On Civil Rights
Most of us hold
that every human being deserves certain basic rights simply on the basis
of being a human. In America, several of these rights are guaranteed
to us by the Bill of Rights and the 14th Amendment to the U.S. Constitution.
In Montana, there are even more rights guaranteed by our state Constitution.
The U.N., in 1948, put together a Universal Declaration of Human Rights
in an attempt to extend the guarantee to those rights to the rest of
the world.
It is clear
that a guarantee in writing, whether it be in the U.S. Constitution
or the U.N.'s Declaration, is not a guarantee in practice. In America
we must constantly question the actions of the government, the police,
and our fellow citizens to ensure that they are not violating our human
and civil rights. In much of the world, however, the situation is much
more dire. In places like Nigeria, the Philippines, and Peru, the citizens
and the world can see clearly that human rights are being violated on
a daily basis.
In each case,
both in our home town and on the other side of the globe, the question
is how can we stop these violations, and how do we prevent further ones?
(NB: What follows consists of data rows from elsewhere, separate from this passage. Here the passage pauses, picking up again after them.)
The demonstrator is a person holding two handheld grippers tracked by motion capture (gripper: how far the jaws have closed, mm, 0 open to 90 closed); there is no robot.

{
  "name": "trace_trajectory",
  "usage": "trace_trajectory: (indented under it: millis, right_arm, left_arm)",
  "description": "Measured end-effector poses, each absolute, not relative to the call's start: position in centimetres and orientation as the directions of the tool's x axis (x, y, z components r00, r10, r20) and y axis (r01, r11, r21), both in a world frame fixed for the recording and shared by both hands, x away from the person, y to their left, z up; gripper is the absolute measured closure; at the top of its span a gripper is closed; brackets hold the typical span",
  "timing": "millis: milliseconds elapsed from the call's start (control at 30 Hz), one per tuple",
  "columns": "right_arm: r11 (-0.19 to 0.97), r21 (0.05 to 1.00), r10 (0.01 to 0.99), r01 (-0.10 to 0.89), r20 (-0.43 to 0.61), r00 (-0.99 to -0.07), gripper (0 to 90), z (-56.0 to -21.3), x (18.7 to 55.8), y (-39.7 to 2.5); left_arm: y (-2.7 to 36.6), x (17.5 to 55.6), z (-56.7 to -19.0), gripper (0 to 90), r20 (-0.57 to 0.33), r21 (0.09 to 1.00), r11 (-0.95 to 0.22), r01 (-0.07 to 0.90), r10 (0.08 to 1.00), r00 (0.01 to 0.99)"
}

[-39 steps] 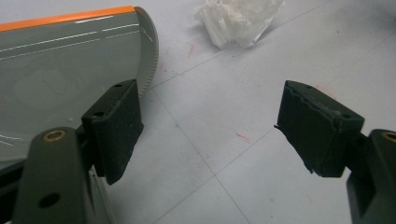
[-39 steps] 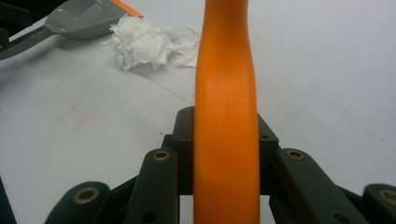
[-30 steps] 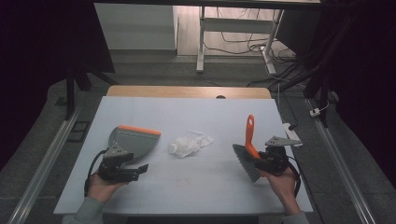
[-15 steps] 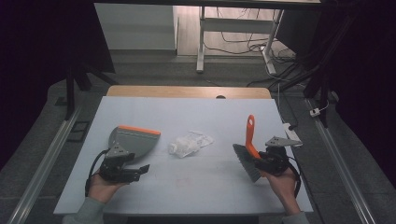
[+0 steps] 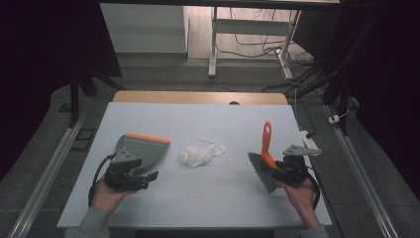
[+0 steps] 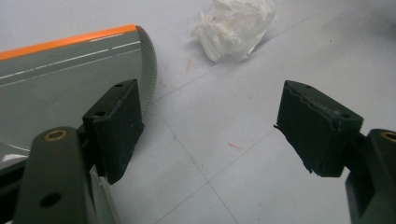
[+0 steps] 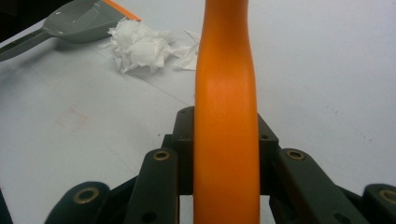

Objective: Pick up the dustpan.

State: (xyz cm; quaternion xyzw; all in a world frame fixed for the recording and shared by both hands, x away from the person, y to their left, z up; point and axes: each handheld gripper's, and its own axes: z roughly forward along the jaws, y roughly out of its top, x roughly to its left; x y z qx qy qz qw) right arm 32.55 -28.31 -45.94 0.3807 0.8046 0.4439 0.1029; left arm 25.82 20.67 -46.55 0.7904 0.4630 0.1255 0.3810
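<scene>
High view first: a pale table (image 5: 198,198) with a person's two hands coming in from the bottom edge, each holding a gripper. On the left side, the left gripper (image 5: 130,173) sits low over the table just beside a grey dustpan (image 5: 141,151) with an orange front edge, and in the left gripper view its jaws stand wide apart with nothing between them; one black pad (image 6: 116,128) is right against the dustpan's side, though whether it touches is hard to call. Over to the right, the right gripper (image 5: 287,168) has its jaws closed tight on the orange handle of a hand brush (image 5: 266,148), and the right gripper view shows that handle (image 7: 225,116) running straight up between the pads. The brush's dark bristles point down and toward the table's middle, the handle rising upward. Between the two tools, near the centre of the table, lies a crumpled white wad of paper (image 5: 198,153), close to the dustpan's mouth and apart from the brush.
</scene>
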Motion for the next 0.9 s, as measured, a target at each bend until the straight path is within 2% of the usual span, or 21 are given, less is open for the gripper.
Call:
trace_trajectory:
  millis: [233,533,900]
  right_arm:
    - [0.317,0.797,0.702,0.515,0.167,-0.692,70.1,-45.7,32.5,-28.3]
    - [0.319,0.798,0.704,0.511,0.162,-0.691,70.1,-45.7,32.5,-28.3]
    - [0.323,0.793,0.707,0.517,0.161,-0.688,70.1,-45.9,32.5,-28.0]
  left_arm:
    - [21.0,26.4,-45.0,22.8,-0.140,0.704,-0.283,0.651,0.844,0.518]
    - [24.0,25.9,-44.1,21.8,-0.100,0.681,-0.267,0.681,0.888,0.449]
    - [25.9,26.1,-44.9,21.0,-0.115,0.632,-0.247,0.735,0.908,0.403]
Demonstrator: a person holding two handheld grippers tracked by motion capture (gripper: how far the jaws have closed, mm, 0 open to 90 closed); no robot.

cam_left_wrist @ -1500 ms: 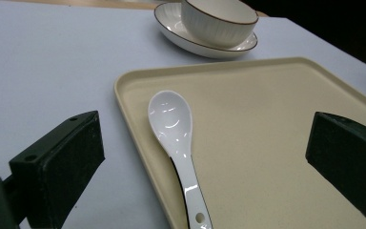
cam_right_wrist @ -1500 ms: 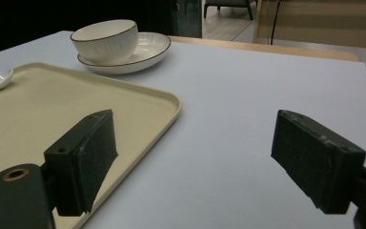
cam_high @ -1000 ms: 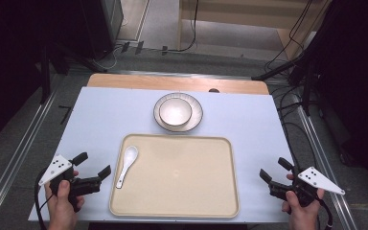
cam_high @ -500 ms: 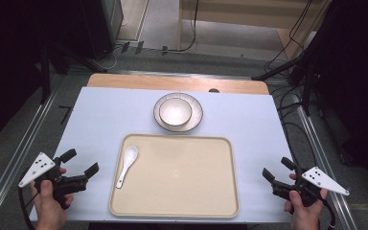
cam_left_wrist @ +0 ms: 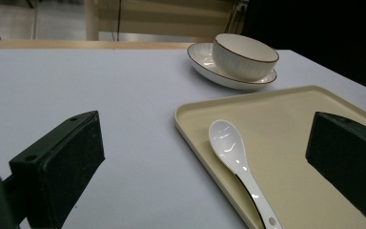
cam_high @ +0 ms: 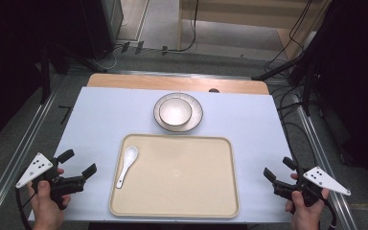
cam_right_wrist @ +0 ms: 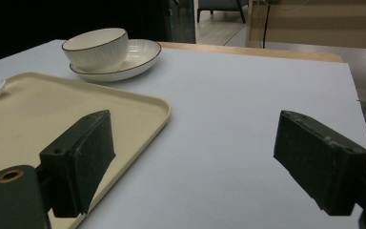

Often times we have solutions at our fingertips, but we chose not to
intervene because the human/civil rights violations in some way benefit
us (by supporting our ideology by suppressing others, in money or goods
gained by exploited foreign labor and goods, etc.). The real question
that we as individuals must ask ourselves is whether human/civil rights
of others should be more important than our own beliefs or material
comfort.
If you would
like to contribute a perspective to be included on this page, email
us. Our goal is not to represent every viewpoint, but rather
to highlight well-constructed arguments representing most viewpoints.
Philosophies
on Human/Civil Rights
World:
Paternalism is the way
- As an economic and military superpower, America has the right
and duty to intervene in other countries whenever human rights are violated.
Furthermore, as a free country with constant dialogue on human and civil
rights issues, we are poised to recognize these violations even when
others do not. If cultural activities such as infanticide and female
circumcision violate our American interpretation of human/civil rights,
then these cultural activities should be stopped.
America, as a largely Christian
nation, ought to extend the Christian call to service to acting in other
nations whenever their conduct violates our values. We ought not intervene
only when economic or military interests are at stake, but should step
in any time when our moral interests are violated.
Utilitarianism - Without
actually violating human/civil rights ourselves, we should implement
a foreign policy which seeks to enhance the greatest good of the most
people, including ourselves. So, if extracting resources and labor from
country X can be done in a way that appears to benefit both the people
of that country without obviously harming them, and it benefits Americans
and American companies, then it should be continued. Multinational corporations
should only be censured when they directly harm more people in a nation
than they help through jobs and such. If the corporation supports an
oppressive regime in order to more freely extract labor and resources,
it should be examined as a potentially detrimental relationship. However,
not every multinational corporation that works in developing countries
with oppressive governments is guilty of violating human/civil rights
itself.
Cultural Relativism
- We as Americans shouldn't have the last word in other culture's activities.
Just because we see certain things as violating human/civil rights doesn't
necessarily mean that they should be stopped. To some people, American
activities such as abortion are obvious violations of human/civil rights.
To them, our intervention in their activities is nothing more than hypocritical,
narrow-minded bullying. Furthermore, our society, with rampant obesity,
heart disease, cancer, diabetes, etc. is no exemplar to the rest of
the world, especially to many "3rd-World" peoples who existed
in relative ecological harmony, peace, and health prior to Western paternalistic
interventions.
The Holocaust argument ("cultural
relativism means doing nothing to stop such genocidal activities as
the Nazi slaughter of non-Aryans in W.W.II.") is merely an argumentum
ad absurdum of cultural relativism. Of course we should step in
when such atrocities are developing or occurring - don't forget that
most Americans were resolute to avoid entering the war before Japan's
attack on Pearl Harbor, despite knowledge of Hitler's genocidal intentions.
Cultural relativism is simply the recognition that, apart from obvious
violations such as genocide, we as Americans don't have it all figured
out just yet, and we could in fact learn a great deal from cultures
that appear on the surface to be "backwards."